=== Provided data ===

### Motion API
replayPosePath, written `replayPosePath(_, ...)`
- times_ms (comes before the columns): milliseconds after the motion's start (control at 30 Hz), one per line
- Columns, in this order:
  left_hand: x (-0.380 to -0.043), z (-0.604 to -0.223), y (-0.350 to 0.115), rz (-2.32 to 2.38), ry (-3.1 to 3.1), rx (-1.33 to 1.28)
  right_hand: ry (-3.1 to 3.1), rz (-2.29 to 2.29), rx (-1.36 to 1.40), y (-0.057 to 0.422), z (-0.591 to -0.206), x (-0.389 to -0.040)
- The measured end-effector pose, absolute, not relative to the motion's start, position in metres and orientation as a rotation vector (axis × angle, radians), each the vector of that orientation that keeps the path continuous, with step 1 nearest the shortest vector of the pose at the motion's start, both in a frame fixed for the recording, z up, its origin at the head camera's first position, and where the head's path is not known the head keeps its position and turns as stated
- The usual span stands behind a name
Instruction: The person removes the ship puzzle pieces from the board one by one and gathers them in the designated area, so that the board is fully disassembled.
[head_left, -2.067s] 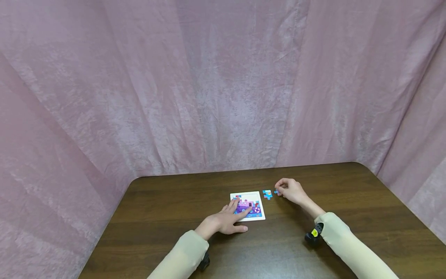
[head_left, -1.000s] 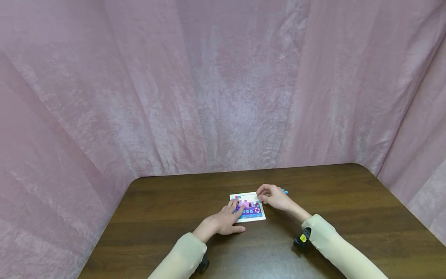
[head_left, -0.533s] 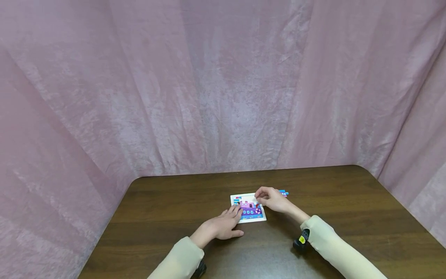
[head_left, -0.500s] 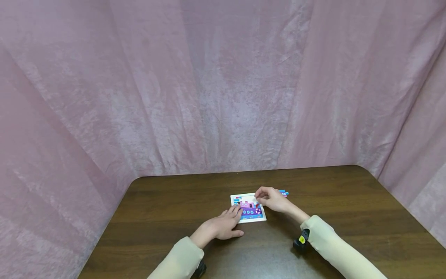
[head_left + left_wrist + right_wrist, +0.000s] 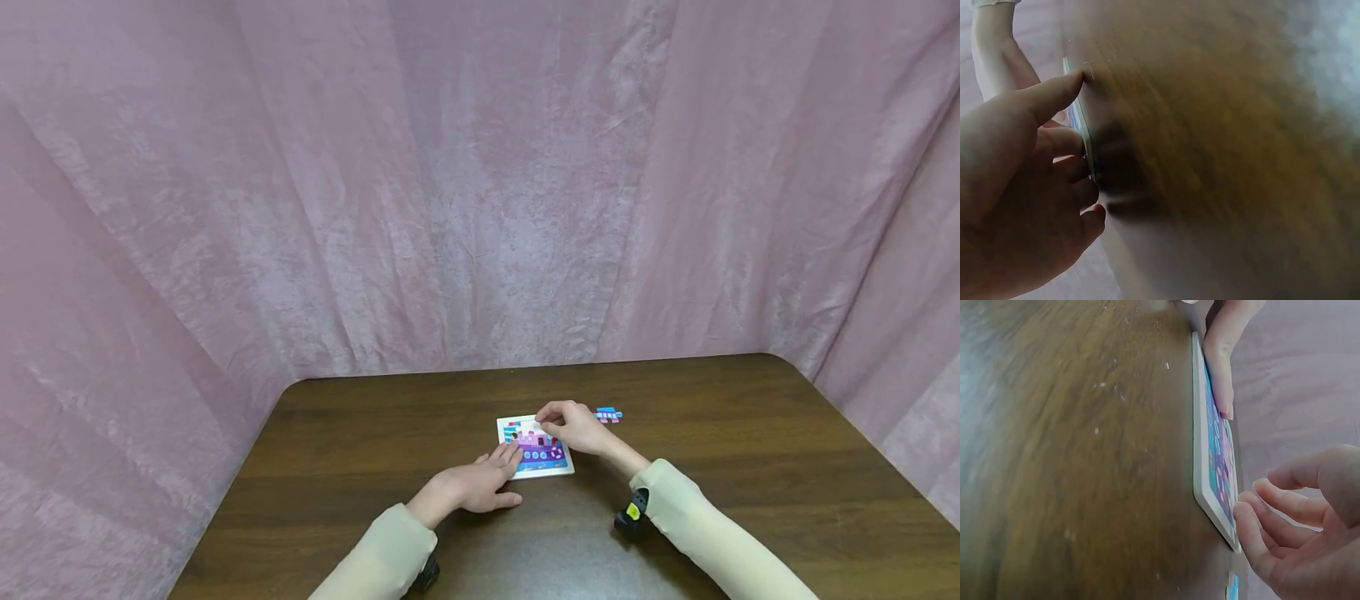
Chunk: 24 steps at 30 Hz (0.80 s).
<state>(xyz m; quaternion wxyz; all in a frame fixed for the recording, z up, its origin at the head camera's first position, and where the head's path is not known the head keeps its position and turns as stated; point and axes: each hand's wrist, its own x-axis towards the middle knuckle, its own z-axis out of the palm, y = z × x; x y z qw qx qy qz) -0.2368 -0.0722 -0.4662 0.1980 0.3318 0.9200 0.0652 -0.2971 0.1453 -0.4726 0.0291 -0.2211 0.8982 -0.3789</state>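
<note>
A white-framed jigsaw puzzle [image 5: 542,457] of a purple ship lies on the table, with a bare white patch along its top. My left hand [image 5: 480,485] lies flat, fingers reaching onto the puzzle's lower left and thumb spread over the wood. In the left wrist view its fingertips are at the edge of the frame [image 5: 1088,140]. My right hand [image 5: 573,427] is over the puzzle's upper right, thumb and index finger brought together as in a pinch on a puzzle piece that the fingers hide. In the right wrist view its fingertips are close beside the frame's corner [image 5: 1232,540].
A loose blue and pink puzzle piece [image 5: 608,415] lies on the brown wooden table [image 5: 712,417], right of the puzzle and beyond my right hand. Pink curtains [image 5: 480,183] hang behind the table. Each wrist carries a black camera.
My right hand has moved left from the loose pieces to the puzzle's top, lately a little further left. The left hand has drawn back slightly. The piece nearest the frame no longer shows.
</note>
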Motion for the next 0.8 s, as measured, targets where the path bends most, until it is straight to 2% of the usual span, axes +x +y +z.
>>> replayPosePath(800,-0.237,-0.466,-0.075,0.206,2.535,0.932,2.781,-1.104,-0.692,0.121,-0.481,-0.307)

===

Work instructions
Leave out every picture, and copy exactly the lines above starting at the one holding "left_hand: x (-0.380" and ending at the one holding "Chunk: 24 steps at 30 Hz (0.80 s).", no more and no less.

Response
  left_hand: x (-0.380 to -0.043), z (-0.604 to -0.223), y (-0.350 to 0.115), rz (-2.32 to 2.38), ry (-3.1 to 3.1), rx (-1.33 to 1.28)
  right_hand: ry (-3.1 to 3.1), rz (-2.29 to 2.29), rx (-1.36 to 1.40), y (-0.057 to 0.422), z (-0.591 to -0.206), x (-0.389 to -0.040)
- The measured end-effector pose, absolute, not relative to the motion's start, position in metres and orientation as a rotation vector (axis × angle, radians), each the vector of that orientation that keeps the path continuous, with step 1 nearest the shortest vector of the pose at the motion's start, both in a frame fixed for the recording, z up, its origin at the head camera's first position, and where the head's path is not known the head keeps its position and turns as stated
- The usual span stands behind a name
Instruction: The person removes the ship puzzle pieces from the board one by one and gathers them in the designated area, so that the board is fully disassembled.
[head_left, -2.067s] 
[head_left, -1.000s] 
[head_left, -0.533s] 
[head_left, -0.500s] 
[head_left + left_wrist + right_wrist, +0.000s] 
Chunk: 24 steps at 30 Hz (0.80 s).

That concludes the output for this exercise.